● ABOUT THIS EXERCISE: Where the string "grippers" occurs in the material below, report the whole line.

● DATASET SECTION:
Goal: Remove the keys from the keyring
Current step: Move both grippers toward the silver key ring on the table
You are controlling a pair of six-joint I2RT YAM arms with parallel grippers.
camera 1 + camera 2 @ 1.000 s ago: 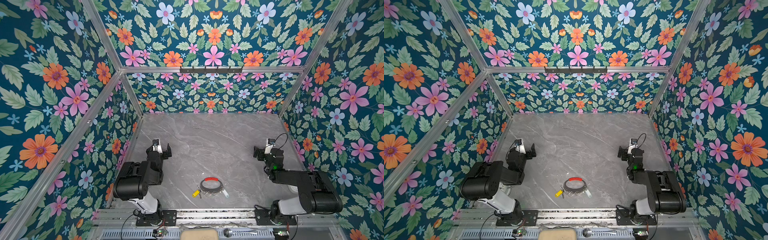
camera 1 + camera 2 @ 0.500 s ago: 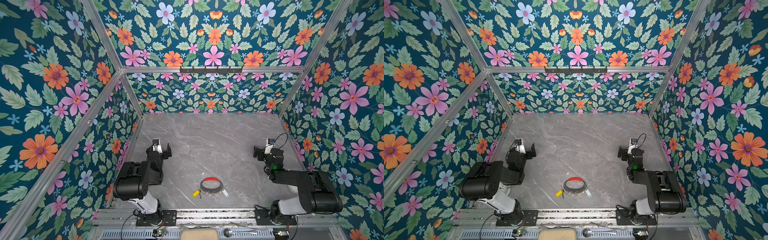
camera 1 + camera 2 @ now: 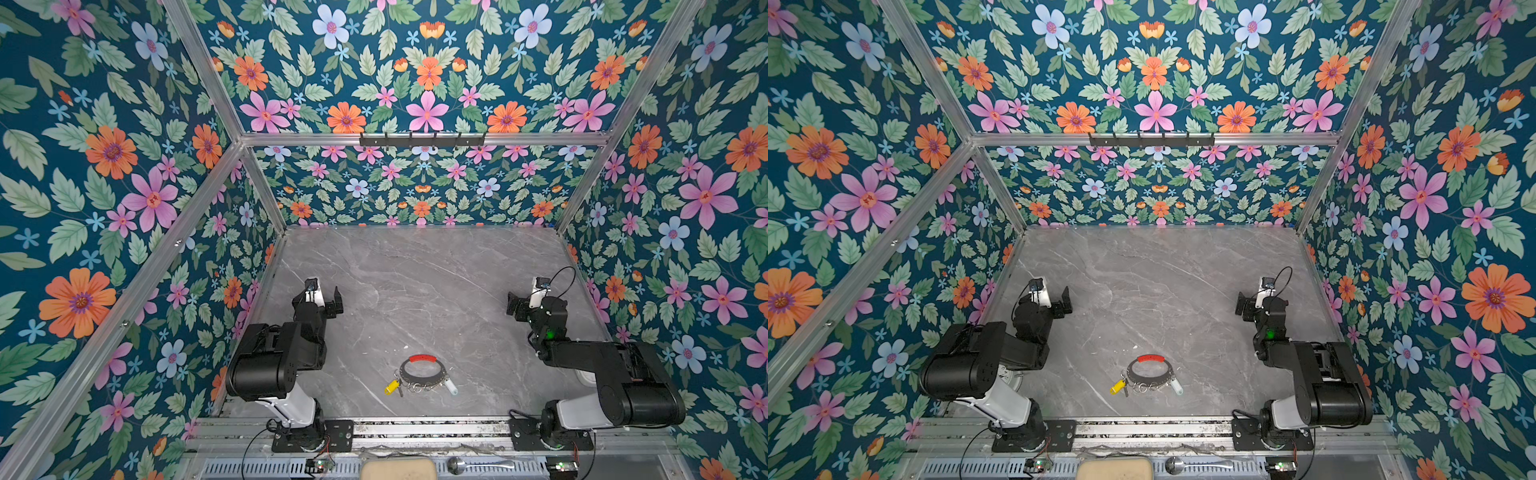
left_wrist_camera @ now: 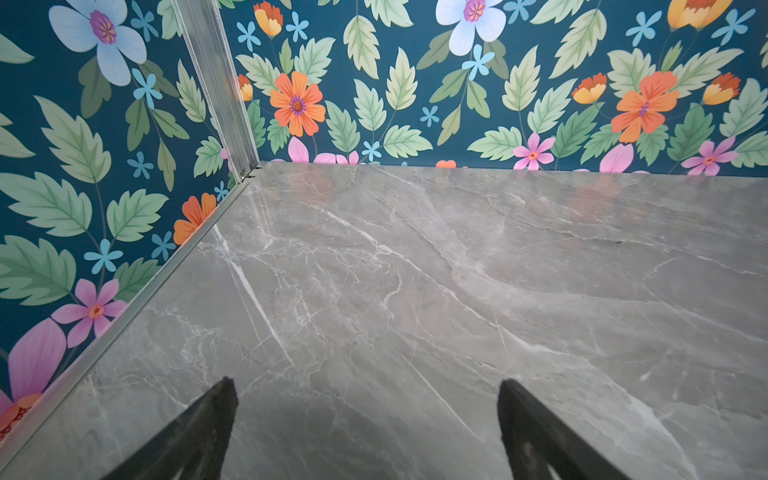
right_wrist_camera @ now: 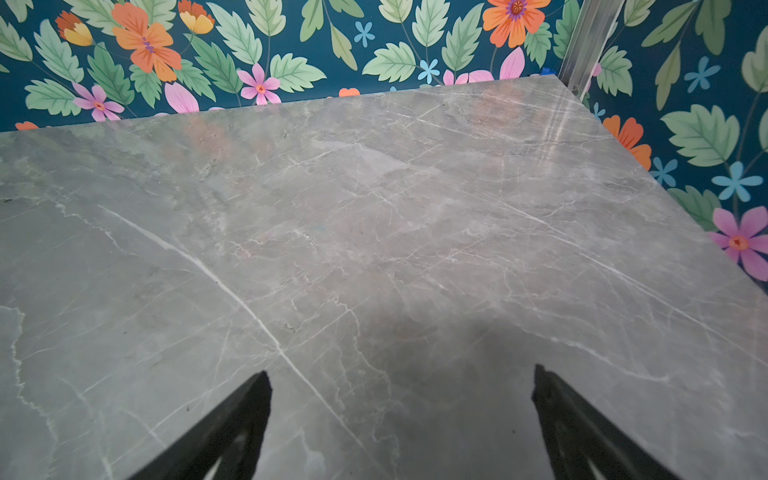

● WRITTEN RESPONSE:
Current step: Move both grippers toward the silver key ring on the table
You are controlling a pair of six-joint I2RT YAM arms with parallel grippers.

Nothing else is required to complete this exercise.